# Samsung Galaxy S2 handlebar-stem mount



## adriano (Apr 26, 2007)

Can anybody point me to a sturdy metal case for the SGS2? It should snap-open with hinges. Something like the picture attached, for example.

I do not like any of the common bike mounts. I have already lost an expensive smartphone that was mounted with a lesser-quality holder, when I rode through a bumpy single-trail and the phone fell into a ravine!

Now I intend to mount the case on the "handlebar stem" rather than on the actual handlebar. Obviously the cable ties cannot be passed through the phone case - hence I would be fixing the case in some plastic slider (suggestions?) which is then attached to the cable ties and consequently to the handle bar stem.

Attached is a picture of how the contraption looked like with my old Motorola smartphone. Since I hav now moved to the Galasy S2, I need to purchase a new case etc., and I may as well try to improve on my design. One obvious improvement is to mount the device turned by 90°, so to take full advantage of the GPS screen.

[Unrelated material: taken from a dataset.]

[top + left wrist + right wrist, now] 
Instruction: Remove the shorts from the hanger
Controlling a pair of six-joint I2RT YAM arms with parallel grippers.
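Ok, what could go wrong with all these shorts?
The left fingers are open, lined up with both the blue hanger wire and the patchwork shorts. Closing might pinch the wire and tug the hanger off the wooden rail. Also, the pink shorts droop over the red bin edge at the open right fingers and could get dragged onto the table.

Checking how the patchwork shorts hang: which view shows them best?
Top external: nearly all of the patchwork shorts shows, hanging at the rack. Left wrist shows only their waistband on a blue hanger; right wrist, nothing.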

Suggestions for aesthetical/functional improvements are of course welcome!


----------



## Harold (Dec 23, 2003)

adriano said:


> I have already lost an expensive smartphone that was mounted with a lesser-quality holder, when I rode through a bumpy single-trail and the phone fell into a ravine!


ever think about putting your phone in your backpack where it's not going to just fall into a ravine?

there are a lot of phones out there and a lot of crap phone accessories. there's a good chance that what you're looking for does not exist for the phone you have. your only option might be insufficient for the task at hand.


----------



## adriano (Apr 26, 2007)

NateHawk said:


> ever think about putting your phone in your backpack where it's not going to just fall into a ravine?


I'll admit: I possess only 10 neurons and therefore I cannot think much!

On the other hand: ever think about how to consult a GPS-Phone if it is stowed in the backpack???


----------



## Harold (Dec 23, 2003)

adriano said:


> I'll admit: I possess only 10 neurons and therefore I cannot think much!
> 
> On the other hand: ever think about how to consult a GPS-Phone if it is stowed in the backpack???


pull it out?

it's not exactly the best tool for the job. while the software written for it can do many things people would like to do with the GPS receiver, the hardware isn't exactly built with strapping it to your handlebars as a primary (or really even a secondary) concern. if it was, there wouldn't be so many questions about what case to buy that will protect the device from falls, dust, and water, or how to mount said case to the handlebars in such a way that the whole getup won't fall into a ravine.


----------



## adriano (Apr 26, 2007)

...but Nate, you made such a great stem mount for your Garmin! And I concur with you, the stem is a vastly superior site for the mount than the handlebar.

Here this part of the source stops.